Il existe deux significations pour expliquer cette terminologie :

  • En 1467, on appelait cet endroit « à brûlote » car, par les fissures du sol, se dégageait du gaz inflammable produit par l’effleurement de la houille.
  • Ce nom pourrait également provenir de la nature du sol qui abonde en silex (cailloux brûlants).

Nous sommes au-dessus d’anciennes galeries de mines, certainement parmi les plus anciennes de la région ! A l’origine, au 15 e siècle, le minerai devait affleurer la colline dans laquelle des galeries horizontales avaient été creusées. Après avoir épuisé ces gisements de surface, on procéda au forage de puits donnant accès à des veines de faible profondeur.
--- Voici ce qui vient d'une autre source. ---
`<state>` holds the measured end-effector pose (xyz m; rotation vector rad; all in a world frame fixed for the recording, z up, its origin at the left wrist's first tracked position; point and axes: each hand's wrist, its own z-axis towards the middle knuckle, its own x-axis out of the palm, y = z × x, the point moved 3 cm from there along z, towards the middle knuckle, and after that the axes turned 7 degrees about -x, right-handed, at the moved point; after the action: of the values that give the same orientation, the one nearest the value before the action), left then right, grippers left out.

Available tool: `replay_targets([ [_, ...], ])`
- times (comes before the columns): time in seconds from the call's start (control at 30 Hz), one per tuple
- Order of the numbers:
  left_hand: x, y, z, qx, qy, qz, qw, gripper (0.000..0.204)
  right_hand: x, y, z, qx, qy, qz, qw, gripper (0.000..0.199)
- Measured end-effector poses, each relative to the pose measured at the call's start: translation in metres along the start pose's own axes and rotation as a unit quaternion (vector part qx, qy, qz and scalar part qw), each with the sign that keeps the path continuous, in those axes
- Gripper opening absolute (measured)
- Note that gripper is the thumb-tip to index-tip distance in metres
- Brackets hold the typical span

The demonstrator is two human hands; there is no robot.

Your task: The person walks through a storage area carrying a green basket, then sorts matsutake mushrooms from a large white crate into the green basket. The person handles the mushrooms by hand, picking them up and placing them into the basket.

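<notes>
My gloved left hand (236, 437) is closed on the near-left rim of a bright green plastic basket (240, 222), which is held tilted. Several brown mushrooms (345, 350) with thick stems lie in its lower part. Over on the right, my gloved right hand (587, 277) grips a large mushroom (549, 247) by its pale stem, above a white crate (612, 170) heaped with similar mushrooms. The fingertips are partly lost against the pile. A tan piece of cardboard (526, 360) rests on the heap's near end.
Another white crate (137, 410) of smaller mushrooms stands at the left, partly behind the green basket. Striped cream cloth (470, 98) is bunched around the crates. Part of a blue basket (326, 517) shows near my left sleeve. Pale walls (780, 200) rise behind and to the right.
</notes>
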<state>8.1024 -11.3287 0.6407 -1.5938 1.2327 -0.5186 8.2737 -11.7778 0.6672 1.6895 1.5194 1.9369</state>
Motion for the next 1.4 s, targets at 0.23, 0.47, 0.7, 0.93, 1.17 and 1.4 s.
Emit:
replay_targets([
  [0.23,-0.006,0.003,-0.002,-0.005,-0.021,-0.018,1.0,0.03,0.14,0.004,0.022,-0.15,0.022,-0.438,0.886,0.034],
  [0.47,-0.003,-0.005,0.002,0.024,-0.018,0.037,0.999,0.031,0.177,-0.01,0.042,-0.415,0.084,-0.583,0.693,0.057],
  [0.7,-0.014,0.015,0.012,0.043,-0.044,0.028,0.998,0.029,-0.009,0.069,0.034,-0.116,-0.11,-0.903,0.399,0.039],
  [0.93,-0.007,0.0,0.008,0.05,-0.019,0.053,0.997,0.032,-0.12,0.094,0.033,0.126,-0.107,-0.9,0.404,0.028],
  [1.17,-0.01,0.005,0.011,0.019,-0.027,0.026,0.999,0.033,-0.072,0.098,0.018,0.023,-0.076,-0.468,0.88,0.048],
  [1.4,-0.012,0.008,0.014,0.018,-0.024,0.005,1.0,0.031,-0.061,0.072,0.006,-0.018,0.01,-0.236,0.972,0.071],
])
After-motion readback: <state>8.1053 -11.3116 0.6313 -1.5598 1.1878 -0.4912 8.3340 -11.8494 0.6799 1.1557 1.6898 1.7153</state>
Le charbonnage de la Brûlotte était déjà signalé en 1467. Une société nouvelle se forma de 1732 à 1773. On y aurait exploité à la profondeur de 25 m. Vers 1782, on n’y exploitait plus. Vers 1840, confirmation de concession fut accordée sous Thieu – Ville et Gottignies sous une étendue de 2 313 Ha. Les travaux ont été interrompus vers 1842. Cette concession a été rachetée par Bracquegnies en 1854.

Les tentatives d’extraction furent abandonnées en 1882. Cependant, une cheminée d’aération était toujours visible sur la droite au sommet de la côte, avant son effondrement par une nuit de grand vent au début des années 1980.